Appendix B: Some Fiction Exercises

In today’s Journal

* Appendix B: Some Fiction Exercises
* Of Interest
* The Numbers

Appendix B: Some Fiction Exercises

Note for Journal readers: This is currently one of only three appendices in the older book, Writing the Character-Driven Story.

It will become Appendix E (one of eight appendices or more) in Writing Character-Driven Fiction.

What follows are two of the more important writing exercises I have ever learned or taught. I hope you will take advantage of them.

First, an exercise to get you started actually writing.

1. On a sheet of paper, write down three character names. They can be full names or first names or last names or nicknames. Whatever comes to mind is fine.

But nothing else, just names. Do that now. Don’t think about it, just write.

2. On the same sheet of paper, write down three problems. These can be any little problems.

As I’ve said before, this problem does not have to be important, and it does not have to be “the” problem or conflict of the story. This is just something for the character to solve to get you into the story.

So nothing else, just write three problems. Do that now. Don’t think about it, just write.

For example,

  • maybe the character just realized he has a sticker in his foot or a hangnail, or
  • maybe he just remembered today is his anniversary, or
  • maybe he just remembered he was supposed to meet a friend ten minutes ago for dinner, or
  • maybe he just opened a bad email or letter, or
  • maybe his computer screen just went black, or
  • maybe the elevator stopped between floors, or
  • maybe he just realized the door he thought he propped open behind him is closed and locked.

3. On the same sheet of paper, write down three settings.

Nothing else, just write three settings. Do that now. Don’t think about it, just write.

For example,

  • a haymow, or
  • the lobby of a hotel or skyscraper, or
  • the passenger seat of a ’57 Chevy, or
  • the first-class compartment aboard a jetliner, or the interior of a freight car, or
  • the interior of an environmental suit, or
  • the bridge of a space ship, or
  • a cubicle in an office building, or
  • a roof atop any structure.

This excercise in list-making is only a method to come up with a character with a problem in a setting. To write an opening, that’s all you need.

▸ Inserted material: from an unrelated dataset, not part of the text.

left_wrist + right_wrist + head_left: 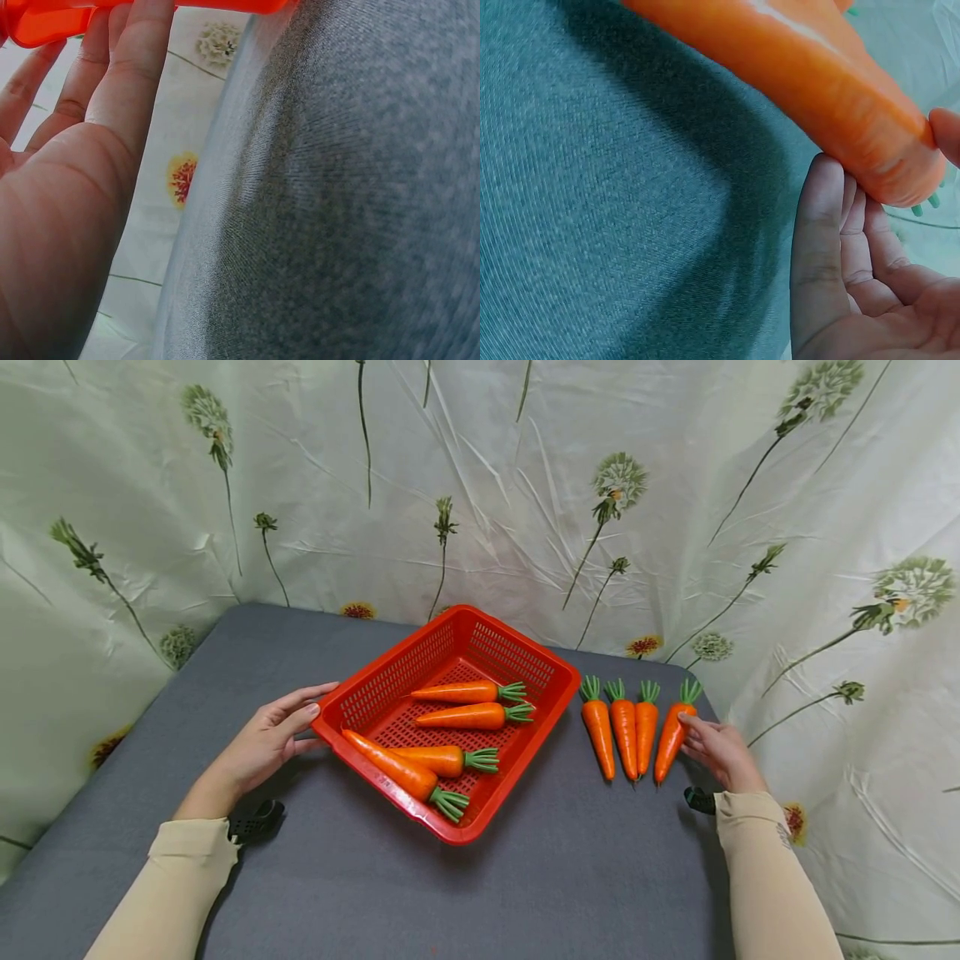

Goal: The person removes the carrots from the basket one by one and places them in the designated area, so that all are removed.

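Observation:
A red plastic basket (pixel 551 727) with slotted walls stands at the middle of the table, turned cornerwise. Several orange carrots with green stem tufts lie inside it, one (pixel 393 764) along the near left wall. My left hand (pixel 266 739) holds the basket's left corner, thumb by the rim and fingers beneath; in the left wrist view the fingers (pixel 139 60) reach under the red rim. To the right, my right hand (pixel 716 747) pinches the rightmost carrot (pixel 670 747) near its green top. The right wrist view shows this carrot (pixel 832 90) between thumb and fingers.
Left of the held carrot, three more carrots (pixel 624 735) lie in a row, tufts pointing away from me. Grey cloth covers the table (pixel 585 877). A pale curtain (pixel 510 510) with dandelion prints hangs behind and along both sides.

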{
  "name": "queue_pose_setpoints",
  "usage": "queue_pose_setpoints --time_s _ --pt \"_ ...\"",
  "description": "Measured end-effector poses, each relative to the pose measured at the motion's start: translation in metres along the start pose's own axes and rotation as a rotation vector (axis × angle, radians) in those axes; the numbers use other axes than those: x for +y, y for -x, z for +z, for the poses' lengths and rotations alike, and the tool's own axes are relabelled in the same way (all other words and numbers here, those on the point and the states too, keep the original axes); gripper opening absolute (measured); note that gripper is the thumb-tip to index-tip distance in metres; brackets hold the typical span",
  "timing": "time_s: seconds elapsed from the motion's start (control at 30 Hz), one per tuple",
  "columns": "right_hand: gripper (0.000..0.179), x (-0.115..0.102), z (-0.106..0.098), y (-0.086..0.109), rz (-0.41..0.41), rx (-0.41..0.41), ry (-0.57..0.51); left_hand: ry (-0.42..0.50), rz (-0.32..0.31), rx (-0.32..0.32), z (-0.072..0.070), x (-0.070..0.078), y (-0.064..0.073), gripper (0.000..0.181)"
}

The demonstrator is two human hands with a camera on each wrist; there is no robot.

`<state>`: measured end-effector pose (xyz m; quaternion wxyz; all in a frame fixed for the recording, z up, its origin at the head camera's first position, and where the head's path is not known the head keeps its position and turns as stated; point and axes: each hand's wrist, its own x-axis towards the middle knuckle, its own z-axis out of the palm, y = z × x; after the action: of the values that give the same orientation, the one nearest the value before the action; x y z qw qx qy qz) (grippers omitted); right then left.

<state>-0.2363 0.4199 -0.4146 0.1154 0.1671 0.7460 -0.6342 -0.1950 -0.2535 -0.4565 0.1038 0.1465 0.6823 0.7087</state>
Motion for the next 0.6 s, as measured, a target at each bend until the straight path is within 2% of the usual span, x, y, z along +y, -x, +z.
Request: queue_pose_setpoints --time_s 0.13,0.37,0.53,0.6 --pt "0.059 0.0017 0.0013 0.0001 0.031 0.0 -0.03 -0.008 -0.01 0.016 0.0004 -0.0001 0.0005 0.05" --pt "0.029 0.003 0.0015 0.0006 0.069 0.003 -0.051 0.017 0.009 -0.009 -0.001 -0.0013 0.0001 0.049" --pt "0.025 0.0032 0.0019 -0.0006 0.075 0.011 -0.055 0.03 0.016 -0.018 -0.001 -0.0009 0.0004 0.049" --pt "0.032 0.0032 0.0022 -0.0013 0.078 0.02 -0.045 0.028 0.015 -0.017 -0.0008 -0.0006 0.0004 0.049"
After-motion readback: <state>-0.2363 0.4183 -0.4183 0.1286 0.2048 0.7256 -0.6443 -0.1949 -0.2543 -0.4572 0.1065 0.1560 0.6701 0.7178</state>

  • Sit down at your computer. Select a character name from those you wrote earlier, or select a new one.
  • Select a problem from those you wrote earlier, or a new one.
  • Select a setting from those you wrote earlier, or a new one.

Now put your fingers on the keyboard and write whatever comes to mind regarding your character and his or her problem in the setting. Don’t think. Don’t try to figure anything out. Just write whatever comes.

Then write the next sentence. Then write the next sentence. That really is all there is to it. The characters will lead you all the way through to the end of the short story, novella or novel.

Some Notes

As you do this exercise, Don’t Worry about where the story is going or what will happen next. It’s just a character with a problem in a setting.

Whatever the character does and says to solve or alleviate the problem will flow out through your fingers.

Whatever comes through your fingertips and the keyboard onto the page is the character speaking. The character is the one who is living the story. He or she knows what’s going on at the current time in the story.

It is not YOUR story. In YOUR story, you’re sitting at the keyboard of a laptop (or whatever) with your fingers on a keyboard.

  • Don’t edit what the character wants to say or do.
  • Don’t allow your conscious mind try to “fix” anything.
  • Don’t try to think it through and figure it out. Just write it.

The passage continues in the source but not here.